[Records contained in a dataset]
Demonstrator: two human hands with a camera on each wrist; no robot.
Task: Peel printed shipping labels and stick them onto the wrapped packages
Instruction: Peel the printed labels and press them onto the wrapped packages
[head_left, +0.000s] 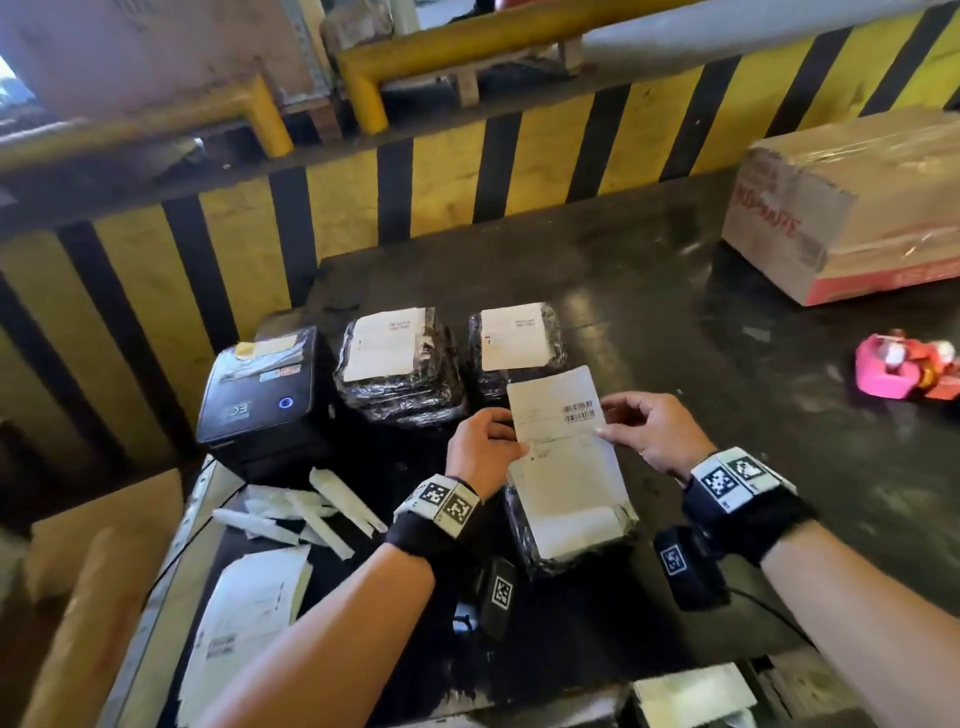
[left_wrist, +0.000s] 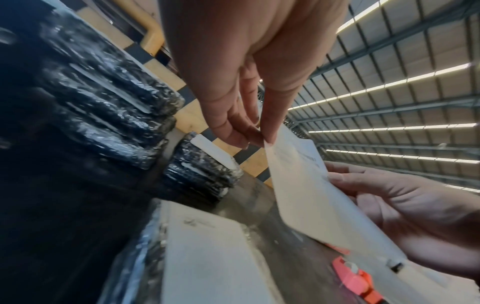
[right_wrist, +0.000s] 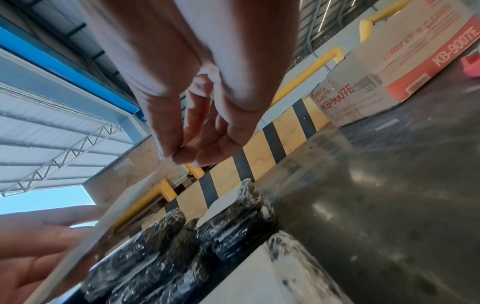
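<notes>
The dark tabletop (head_left: 649, 291) backs onto a yellow-and-black striped barrier (head_left: 415, 182). At its far right corner sits a taped carton (head_left: 852, 208), printed "KB-900TE" in the right wrist view. A black printer (head_left: 260, 400) stands at the left, its round button lit blue.

Right of the printer lie two black film-wrapped packages side by side: the left package (head_left: 400, 395) and the right package (head_left: 519, 374), each with a white label already on top. A third package (head_left: 571, 535) lies nearer the person, between the wrists, also with white paper on its top face.

Above that near package, both hands hold up one printed label (head_left: 558, 441), a barcode near its top right. The left hand (head_left: 483, 447) pinches the label's left edge between thumb and fingertips; the left wrist view shows that pinch closed tight on the paper. The right hand (head_left: 649, 431) pinches the right edge just below the barcode, thumb against curled fingers. The label hangs tilted, its lower end overlapping the near package in the head view; whether it touches there I cannot tell.

Left of the left wrist lie peeled backing strips (head_left: 311, 509) in a loose heap, with more printed sheets (head_left: 249, 613) nearer. A pink tape dispenser (head_left: 904, 369) rests at the right, well apart from the packages.
</notes>
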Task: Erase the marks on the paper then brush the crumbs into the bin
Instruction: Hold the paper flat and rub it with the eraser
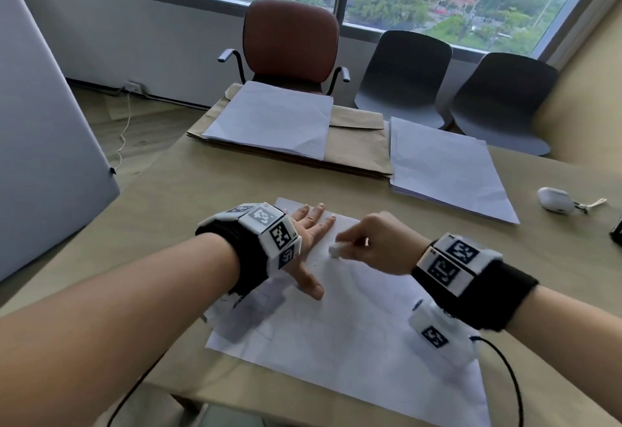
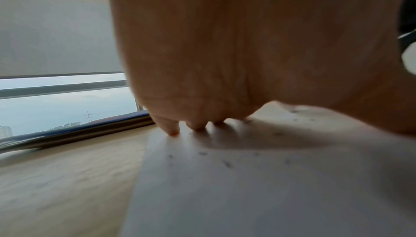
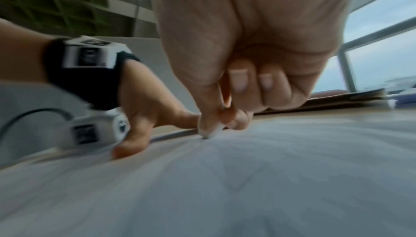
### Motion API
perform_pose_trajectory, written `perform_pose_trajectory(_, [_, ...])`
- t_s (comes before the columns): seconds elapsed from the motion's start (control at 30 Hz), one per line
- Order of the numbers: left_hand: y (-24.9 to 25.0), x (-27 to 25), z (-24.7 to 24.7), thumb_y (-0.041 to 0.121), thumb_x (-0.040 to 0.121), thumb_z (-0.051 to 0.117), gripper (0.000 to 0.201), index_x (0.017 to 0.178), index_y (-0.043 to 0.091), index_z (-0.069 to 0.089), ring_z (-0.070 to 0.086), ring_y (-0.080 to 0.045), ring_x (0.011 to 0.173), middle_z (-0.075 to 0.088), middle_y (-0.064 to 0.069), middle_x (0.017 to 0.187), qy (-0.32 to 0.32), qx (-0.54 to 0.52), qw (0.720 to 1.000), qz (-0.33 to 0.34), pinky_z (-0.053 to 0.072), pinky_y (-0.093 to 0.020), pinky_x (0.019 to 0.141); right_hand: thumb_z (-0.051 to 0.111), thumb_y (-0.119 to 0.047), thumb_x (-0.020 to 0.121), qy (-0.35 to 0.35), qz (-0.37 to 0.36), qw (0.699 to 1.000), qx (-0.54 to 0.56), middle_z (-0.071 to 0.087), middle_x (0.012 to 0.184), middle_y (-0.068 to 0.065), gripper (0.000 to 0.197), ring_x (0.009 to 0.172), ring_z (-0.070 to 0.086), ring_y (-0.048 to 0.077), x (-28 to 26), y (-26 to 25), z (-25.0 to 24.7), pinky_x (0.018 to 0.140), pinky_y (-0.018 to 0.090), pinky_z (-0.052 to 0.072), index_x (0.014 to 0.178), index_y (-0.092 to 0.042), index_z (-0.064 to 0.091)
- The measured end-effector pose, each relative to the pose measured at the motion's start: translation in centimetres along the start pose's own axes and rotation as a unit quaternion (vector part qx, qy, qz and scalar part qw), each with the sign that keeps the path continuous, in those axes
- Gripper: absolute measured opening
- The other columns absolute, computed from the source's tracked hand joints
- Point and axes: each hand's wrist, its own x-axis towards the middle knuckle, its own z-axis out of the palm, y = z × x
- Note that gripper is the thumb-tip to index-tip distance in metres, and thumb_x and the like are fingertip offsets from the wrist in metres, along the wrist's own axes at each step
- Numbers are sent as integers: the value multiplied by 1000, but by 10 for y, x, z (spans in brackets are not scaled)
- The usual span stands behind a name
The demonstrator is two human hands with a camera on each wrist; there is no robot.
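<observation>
A white sheet of paper [image 1: 353, 319] lies on the tan table in front of me. My left hand [image 1: 309, 235] lies flat on its far left part, fingers spread and straight, pressing it down. My right hand [image 1: 363, 241] pinches a small white eraser [image 1: 336, 251] between thumb and fingers, its tip on the paper just right of the left hand. In the left wrist view the paper [image 2: 247, 187] carries several small dark crumbs [image 2: 227, 163] near the fingertips [image 2: 173, 131]. The right wrist view shows the eraser [image 3: 210, 133] touching the sheet [image 3: 225, 187]. No bin is in view.
Two stacks of white paper [image 1: 272, 120] [image 1: 447, 167] and brown envelopes [image 1: 356, 144] lie on the far half of the table. A white earbud case [image 1: 555, 200] sits at the right. A brown chair [image 1: 289, 46] and two dark chairs [image 1: 404, 76] stand behind.
</observation>
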Motion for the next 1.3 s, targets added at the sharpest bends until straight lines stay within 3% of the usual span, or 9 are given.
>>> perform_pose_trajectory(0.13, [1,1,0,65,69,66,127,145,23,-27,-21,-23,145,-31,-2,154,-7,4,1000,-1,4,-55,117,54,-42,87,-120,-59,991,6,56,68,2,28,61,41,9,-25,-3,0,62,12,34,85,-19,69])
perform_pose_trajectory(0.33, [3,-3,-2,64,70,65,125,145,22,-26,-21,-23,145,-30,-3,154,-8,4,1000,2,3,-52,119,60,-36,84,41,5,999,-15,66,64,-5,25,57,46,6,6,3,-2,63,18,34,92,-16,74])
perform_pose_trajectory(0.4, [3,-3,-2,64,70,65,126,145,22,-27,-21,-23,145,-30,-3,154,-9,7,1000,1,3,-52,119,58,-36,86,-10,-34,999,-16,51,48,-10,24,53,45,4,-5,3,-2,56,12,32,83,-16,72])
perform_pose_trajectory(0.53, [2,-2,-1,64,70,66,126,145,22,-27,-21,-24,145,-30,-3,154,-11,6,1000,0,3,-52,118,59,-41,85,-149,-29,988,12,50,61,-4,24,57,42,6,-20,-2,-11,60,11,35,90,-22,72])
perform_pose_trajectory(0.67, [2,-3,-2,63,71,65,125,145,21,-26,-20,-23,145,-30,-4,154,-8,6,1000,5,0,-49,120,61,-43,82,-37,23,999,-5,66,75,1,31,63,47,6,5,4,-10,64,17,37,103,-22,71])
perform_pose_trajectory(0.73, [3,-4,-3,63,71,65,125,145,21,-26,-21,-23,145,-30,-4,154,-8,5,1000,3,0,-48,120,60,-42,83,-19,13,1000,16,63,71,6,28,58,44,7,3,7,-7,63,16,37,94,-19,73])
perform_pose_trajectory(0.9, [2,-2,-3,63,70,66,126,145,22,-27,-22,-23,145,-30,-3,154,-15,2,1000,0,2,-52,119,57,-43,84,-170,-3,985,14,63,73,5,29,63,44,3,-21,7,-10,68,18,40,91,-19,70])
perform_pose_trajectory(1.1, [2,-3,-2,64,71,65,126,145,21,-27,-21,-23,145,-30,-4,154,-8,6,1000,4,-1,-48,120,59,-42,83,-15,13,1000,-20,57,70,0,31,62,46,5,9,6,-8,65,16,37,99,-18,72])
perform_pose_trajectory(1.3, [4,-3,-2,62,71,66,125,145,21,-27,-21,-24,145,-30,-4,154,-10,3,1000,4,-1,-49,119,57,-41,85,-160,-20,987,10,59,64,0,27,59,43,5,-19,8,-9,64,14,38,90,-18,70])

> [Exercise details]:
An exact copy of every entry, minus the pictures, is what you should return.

> [Answer below]:
Demonstrator: two human hands with a camera on each wrist; no robot.
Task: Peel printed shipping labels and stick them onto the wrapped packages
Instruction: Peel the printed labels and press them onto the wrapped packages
[head_left, +0.000s] 
[left_wrist, +0.000s] 
[right_wrist, +0.000s] 
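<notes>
The dark tabletop (head_left: 649, 291) backs onto a yellow-and-black striped barrier (head_left: 415, 182). At its far right corner sits a taped carton (head_left: 852, 208), printed "KB-900TE" in the right wrist view. A black printer (head_left: 260, 400) stands at the left, its round button lit blue.

Right of the printer lie two black film-wrapped packages side by side: the left package (head_left: 400, 395) and the right package (head_left: 519, 374), each with a white label already on top. A third package (head_left: 571, 535) lies nearer the person, between the wrists, also with white paper on its top face.

Above that near package, both hands hold up one printed label (head_left: 558, 441), a barcode near its top right. The left hand (head_left: 483, 447) pinches the label's left edge between thumb and fingertips; the left wrist view shows that pinch closed tight on the paper. The right hand (head_left: 649, 431) pinches the right edge just below the barcode, thumb against curled fingers. The label hangs tilted, its lower end overlapping the near package in the head view; whether it touches there I cannot tell.

Left of the left wrist lie peeled backing strips (head_left: 311, 509) in a loose heap, with more printed sheets (head_left: 249, 613) nearer. A pink tape dispenser (head_left: 904, 369) rests at the right, well apart from the packages.
</notes>
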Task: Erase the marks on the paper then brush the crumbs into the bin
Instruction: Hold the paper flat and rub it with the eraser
### Motion API
perform_pose_trajectory, written `perform_pose_trajectory(_, [_, ...])`
- t_s (comes before the columns): seconds elapsed from the motion's start (control at 30 Hz), one per line
- Order of the numbers: left_hand: y (-24.9 to 25.0), x (-27 to 25), z (-24.7 to 24.7), thumb_y (-0.041 to 0.121), thumb_x (-0.040 to 0.121), thumb_z (-0.051 to 0.117), gripper (0.000 to 0.201), index_x (0.017 to 0.178), index_y (-0.043 to 0.091), index_z (-0.069 to 0.089), ring_z (-0.070 to 0.086), ring_y (-0.080 to 0.045), ring_x (0.011 to 0.173), middle_z (-0.075 to 0.088), middle_y (-0.064 to 0.069), middle_x (0.017 to 0.187), qy (-0.32 to 0.32), qx (-0.54 to 0.52), qw (0.720 to 1.000), qz (-0.33 to 0.34), pinky_z (-0.053 to 0.072), pinky_y (-0.093 to 0.020), pinky_x (0.019 to 0.141); right_hand: thumb_z (-0.051 to 0.111), thumb_y (-0.119 to 0.047), thumb_x (-0.020 to 0.121), qy (-0.35 to 0.35), qz (-0.37 to 0.36), qw (0.699 to 1.000), qx (-0.54 to 0.56), middle_z (-0.071 to 0.087), middle_x (0.012 to 0.184), middle_y (-0.068 to 0.065), gripper (0.000 to 0.197), ring_x (0.009 to 0.172), ring_z (-0.070 to 0.086), ring_y (-0.048 to 0.077), x (-28 to 26), y (-26 to 25), z (-25.0 to 24.7), pinky_x (0.018 to 0.140), pinky_y (-0.018 to 0.090), pinky_z (-0.052 to 0.072), index_x (0.014 to 0.178), index_y (-0.092 to 0.042), index_z (-0.064 to 0.091)
- The measured end-effector pose, each relative to the pose measured at the motion's start: translation in centimetres along the start pose's own axes and rotation as a unit quaternion (vector part qx, qy, qz and scalar part qw), each with the sign that keeps the path continuous, in those axes
- Gripper: absolute measured opening
- The other columns absolute, computed from the source's tracked hand joints
- Point and axes: each hand's wrist, its own x-axis towards the middle knuckle, its own z-axis out of the palm, y = z × x
- Note that gripper is the thumb-tip to index-tip distance in metres, and thumb_x and the like are fingertip offsets from the wrist in metres, along the wrist's own axes at each step
- Numbers are sent as integers: the value multiplied by 1000, but by 10 for y, x, z (spans in brackets are not scaled)
- The usual span stands behind a name
The demonstrator is two human hands with a camera on each wrist; there is no robot.
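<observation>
A white sheet of paper [image 1: 353, 319] lies on the tan table in front of me. My left hand [image 1: 309, 235] lies flat on its far left part, fingers spread and straight, pressing it down. My right hand [image 1: 363, 241] pinches a small white eraser [image 1: 336, 251] between thumb and fingers, its tip on the paper just right of the left hand. In the left wrist view the paper [image 2: 247, 187] carries several small dark crumbs [image 2: 227, 163] near the fingertips [image 2: 173, 131]. The right wrist view shows the eraser [image 3: 210, 133] touching the sheet [image 3: 225, 187]. No bin is in view.
Two stacks of white paper [image 1: 272, 120] [image 1: 447, 167] and brown envelopes [image 1: 356, 144] lie on the far half of the table. A white earbud case [image 1: 555, 200] sits at the right. A brown chair [image 1: 289, 46] and two dark chairs [image 1: 404, 76] stand behind.
</observation>
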Motion for the next 1.3 s, targets added at the sharpest bends until straight lines stay within 3% of the usual span, or 9 are given.
>>> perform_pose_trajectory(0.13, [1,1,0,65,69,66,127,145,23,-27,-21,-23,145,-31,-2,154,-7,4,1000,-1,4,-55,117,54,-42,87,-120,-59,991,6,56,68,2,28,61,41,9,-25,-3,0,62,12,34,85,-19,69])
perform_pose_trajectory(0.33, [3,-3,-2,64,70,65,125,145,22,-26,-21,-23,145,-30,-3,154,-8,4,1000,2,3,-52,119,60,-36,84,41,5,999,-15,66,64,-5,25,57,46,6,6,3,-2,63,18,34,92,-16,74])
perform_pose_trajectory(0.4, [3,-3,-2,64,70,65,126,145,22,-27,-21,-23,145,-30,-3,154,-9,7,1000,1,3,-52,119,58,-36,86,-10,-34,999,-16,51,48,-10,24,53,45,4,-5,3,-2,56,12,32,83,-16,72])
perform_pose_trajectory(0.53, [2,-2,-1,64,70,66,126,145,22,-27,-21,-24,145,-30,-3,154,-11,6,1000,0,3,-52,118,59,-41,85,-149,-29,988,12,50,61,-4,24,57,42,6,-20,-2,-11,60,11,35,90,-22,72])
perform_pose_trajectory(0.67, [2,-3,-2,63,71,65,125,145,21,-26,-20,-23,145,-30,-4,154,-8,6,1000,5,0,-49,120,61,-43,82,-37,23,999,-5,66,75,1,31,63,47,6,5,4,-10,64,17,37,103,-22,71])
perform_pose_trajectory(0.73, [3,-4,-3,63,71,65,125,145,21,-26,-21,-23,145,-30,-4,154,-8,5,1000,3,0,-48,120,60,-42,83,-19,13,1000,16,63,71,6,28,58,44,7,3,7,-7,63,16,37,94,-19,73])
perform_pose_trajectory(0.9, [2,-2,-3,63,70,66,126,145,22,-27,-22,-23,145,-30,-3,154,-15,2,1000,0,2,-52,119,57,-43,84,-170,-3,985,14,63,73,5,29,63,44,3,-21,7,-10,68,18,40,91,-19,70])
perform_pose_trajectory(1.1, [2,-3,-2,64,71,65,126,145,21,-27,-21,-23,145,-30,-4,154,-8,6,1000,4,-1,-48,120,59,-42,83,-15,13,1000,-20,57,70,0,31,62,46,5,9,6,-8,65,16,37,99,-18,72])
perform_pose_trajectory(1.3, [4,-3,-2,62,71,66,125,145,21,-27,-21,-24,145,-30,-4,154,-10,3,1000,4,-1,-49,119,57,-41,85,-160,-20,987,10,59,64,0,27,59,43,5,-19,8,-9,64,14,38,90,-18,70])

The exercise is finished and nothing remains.